Use behavioral finance to put worried clients at ease

It may seem counterintuitive to some advisers, but clients both want and need to be told that they’re wrong, according to Paul Blease, the director of OppenheimerFunds CEO Advisor Institute.

Clients panic and request portfolio changes during times of market or political turmoil. To make his points about keeping calm, Blease uses graphs and data to illustrate historical context. It's a strategy he's found useful since his early days as an adviser following the 1987 market crash, he said.

“They frankly appreciate the fact that I’m going to battle on their behalf, and sometimes that is to tell them, ‘No,’” Blease said. “I have never had a client go, ‘Well, who the hell do you think you are?'"

Blease, together with Sarah Newcomb, a Morningstar economist, unveiled a series of behavioral finance strategies in a Financial Planning webinar Thursday.

Morningstar survey

While Blease often appeals to history, Newcomb counsels advisers to nudge clients to the future. This approach requires planners to let go of a common assumption, she said.

“Income alone and wealth alone do not qualify people as being financially healthy. And it’s not your job as a financial adviser just to get more for them,” said Newcomb, a Ph.D. and author of the 2016 book, “Loaded: Money, Psychology, and How to Get Ahead without Leaving Your Values Behind.”

A 'GREAT OPPORTUNITY FOR ADVISERS'
Less than a third of U.S. adults out of a group of several hundred polled by Morningstar for a recent study think about their money in terms of the next 10 or more years. Yet there are dramatic benefits for those who do. The people who planned ahead by a decade or more reported the highest retirement savings, regardless of age, income, education or gender.

“This is actually a really great opportunity for advisers, because you can’t change their age, their income, their education or their gender,” Newcomb said. “But you do have the power as an adviser to help them think further ahead than they currently do.”

Respondents were also asked whether they control their own financial destinies or feel they have very little power over them. Regardless of their wealth, the participants who felt in control of their finances said they were happier about their circumstances than those who said they feel powerless.

“The lesson here is fascinating: A sense of personal power — not money itself — may be the key to emotional well-being in our financial lives,” according to the Morningstar study.

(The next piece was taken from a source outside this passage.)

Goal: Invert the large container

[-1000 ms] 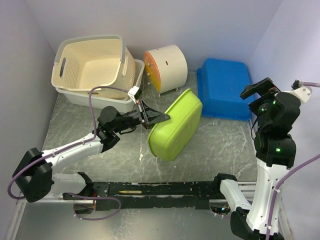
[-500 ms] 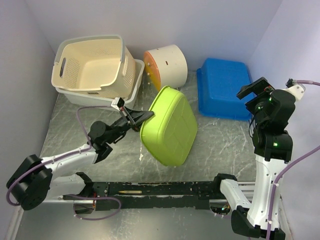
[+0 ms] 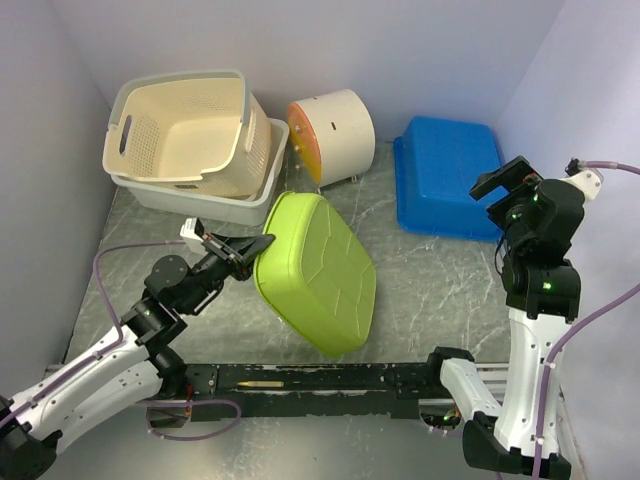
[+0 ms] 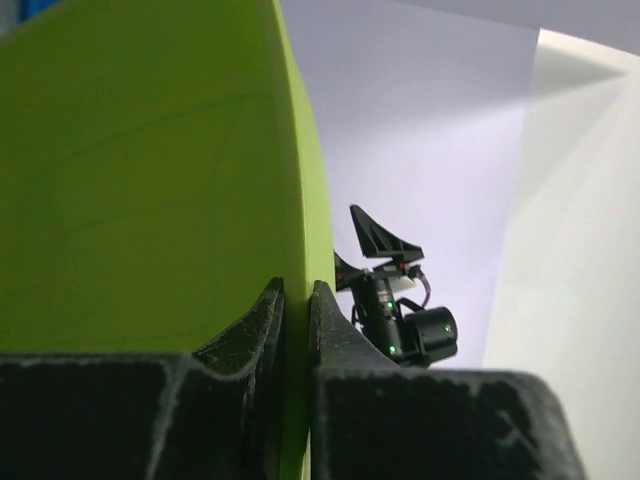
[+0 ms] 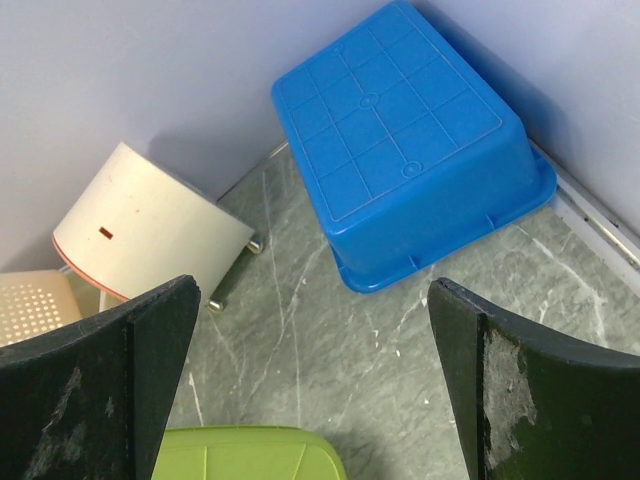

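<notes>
Left tool (image 3: 257,246) pinches the lime container (image 3: 318,275) by its rim.

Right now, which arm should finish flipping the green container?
Left. The left gripper is shut on the container at its rim, with the bottom already tilted upward. The right gripper hangs open and apart, over by the blue bin.

The large container (image 3: 315,270) is a lime-green plastic tub, rounded-square in outline, with faint ribbing moulded into its base. It is at the centre of the table (image 3: 440,285), tilted, with the base turned upward and the opening hidden beneath. Its left rim is pinched between the fingers of the left gripper (image 3: 257,247). Contact between its near edge and the table cannot be determined.
</notes>
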Controlling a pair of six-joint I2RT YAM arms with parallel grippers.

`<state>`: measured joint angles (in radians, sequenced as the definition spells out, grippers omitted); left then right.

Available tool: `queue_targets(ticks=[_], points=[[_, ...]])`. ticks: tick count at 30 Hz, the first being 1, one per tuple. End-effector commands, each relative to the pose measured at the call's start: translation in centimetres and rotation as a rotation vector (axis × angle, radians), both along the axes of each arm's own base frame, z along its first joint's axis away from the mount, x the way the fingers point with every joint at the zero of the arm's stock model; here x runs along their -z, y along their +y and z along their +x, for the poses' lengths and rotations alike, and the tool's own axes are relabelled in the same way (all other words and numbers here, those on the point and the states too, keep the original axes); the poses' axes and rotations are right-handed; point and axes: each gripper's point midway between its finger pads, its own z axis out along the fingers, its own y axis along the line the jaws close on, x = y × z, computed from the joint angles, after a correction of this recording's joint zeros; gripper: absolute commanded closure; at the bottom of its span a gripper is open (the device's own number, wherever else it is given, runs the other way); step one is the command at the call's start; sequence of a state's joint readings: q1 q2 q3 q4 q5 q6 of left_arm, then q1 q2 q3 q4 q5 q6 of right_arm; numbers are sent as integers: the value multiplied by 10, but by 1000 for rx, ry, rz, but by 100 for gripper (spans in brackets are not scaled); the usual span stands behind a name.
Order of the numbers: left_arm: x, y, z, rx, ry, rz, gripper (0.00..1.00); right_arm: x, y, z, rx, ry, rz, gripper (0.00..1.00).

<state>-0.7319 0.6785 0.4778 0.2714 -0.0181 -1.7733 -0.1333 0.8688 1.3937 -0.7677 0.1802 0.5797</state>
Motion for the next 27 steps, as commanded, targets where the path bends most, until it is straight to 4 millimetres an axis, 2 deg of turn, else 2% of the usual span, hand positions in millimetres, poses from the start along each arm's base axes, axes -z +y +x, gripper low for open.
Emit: queue_targets(ticks=[1,10,20,24,27], points=[[62,12,7,-72,117,224,87,-2,4,2,-17,-22,6,0],[112,16,5,-63,113,409,71,4,5,1,-20,-11,7,0],[161,6,5,14,82,580,52,18,9,5,-42,14,20,0],[177,0,4,56,72,613,40,23,14,8,-77,23,25,0],[181,-3,3,74,59,636,28,26,22,12,-128,34,24,0]])
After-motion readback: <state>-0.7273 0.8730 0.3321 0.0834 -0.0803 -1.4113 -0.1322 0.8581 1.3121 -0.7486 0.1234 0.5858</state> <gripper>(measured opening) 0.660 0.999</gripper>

HOW TO PROVE EMOTIONAL CLIENTS WRONG
Managing clients’ emotions should be a priority for all advisers, according to the panelists. The issue represents “the biggest challenge we face as an industry since its inception,” Blease said.

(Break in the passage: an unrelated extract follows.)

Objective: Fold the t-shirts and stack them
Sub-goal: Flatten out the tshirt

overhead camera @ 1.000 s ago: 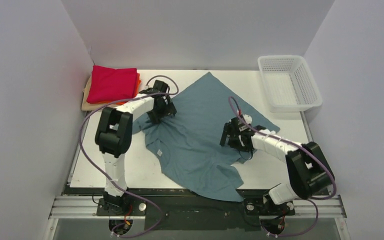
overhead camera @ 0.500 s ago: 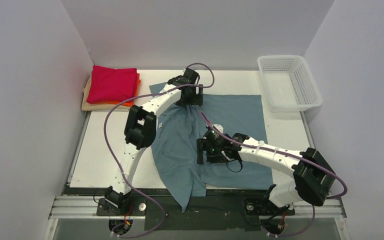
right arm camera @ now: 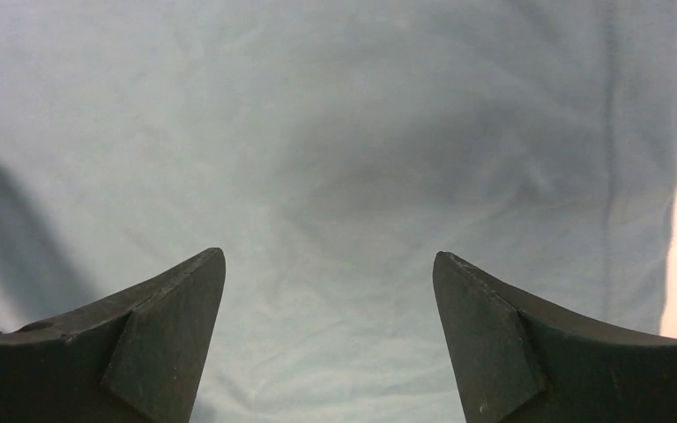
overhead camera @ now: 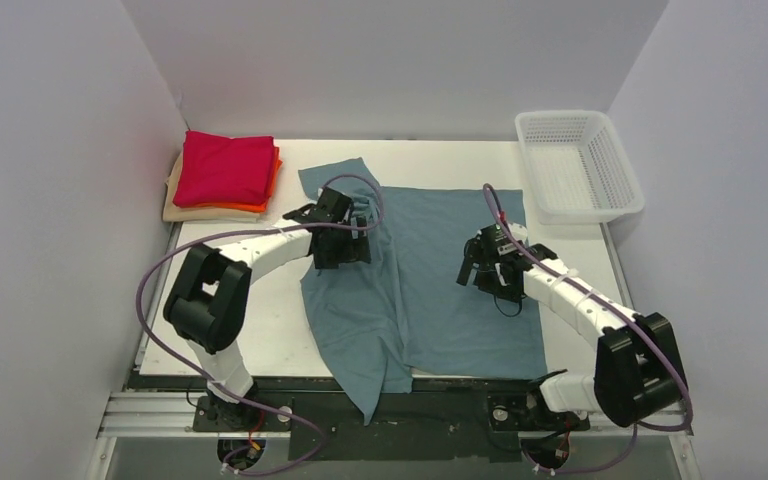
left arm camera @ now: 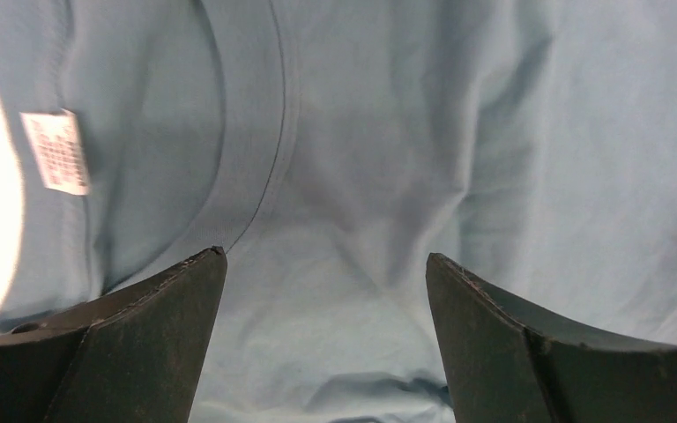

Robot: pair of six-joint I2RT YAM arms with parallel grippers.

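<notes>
Teal tee (overhead camera: 460,290) lies spread mid-table (overhead camera: 230,310), left part folded over, near corner overhanging the edge. Left gripper (left arm camera: 324,257) and right gripper (right arm camera: 328,254) sit above it, jaws wide, grasping nothing. Folded tees (overhead camera: 225,170) are stacked far left.

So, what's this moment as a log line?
teal t-shirt: laid out, rumpled | left tool: open, over it | right tool: open, over it

Rumpled teal t-shirt (overhead camera: 440,290) mid-table; folded tees (overhead camera: 225,170) stacked far-left.
</notes>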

The politics of the moment, for example, often terrify clients on either side of the political spectrum, he noted. Blease recommends presenting clients with charts comparing earnings in the Dow in times of one-party control of Congress and the White House, versus times of divided government.

Between 1901 and 2014, annual returns in the Dow under unified governments averaged 4.6%, while the index rose around 7% per year under divided governments, according to Blease.

“What’s ironic is that the market seems to agree with our Founding Fathers,” he said. “Tell your clients to relax. There’s a pendulum that swings back and forth between the two parties. If you’ve been alive the past 20, 25 years, you’ve seen it. It doesn’t affect the market long-term.”

Blease, who made all of his graphics available free through the Institute’s mobile app, presented a series of dire circumstances that sounded like the last decade and a half but turned out to be 1915 to 1930.

“Hopefully, this will give you some ammunition to keep your client buckled in to your long-term strategy,” he said.

BRINGING THE LONG TERM INTO FOCUS
Asked for book titles for additional study, Blease mentioned “The Excellent Investment Advisor” by Nick Murray. Newcomb referred the webinar audience to her book, as well as “Strangers in Paradise: How Families Adapt to Wealth Across Generalizations,” by James Grubman.

Advisers should think of their clients’ situations like a landscape painting with far-off objects appearing fuzzy or tiny in the distance, according to Newcomb. Planners can help them bring the future into greater focus, they just need to help their clients buy into the process, she said.

“Any time that we are talking about behavioral change, that’s more than something you can just automate or program,” Newcomb said. “We don’t change overnight, we sometimes need people to work with us and be patient with us.”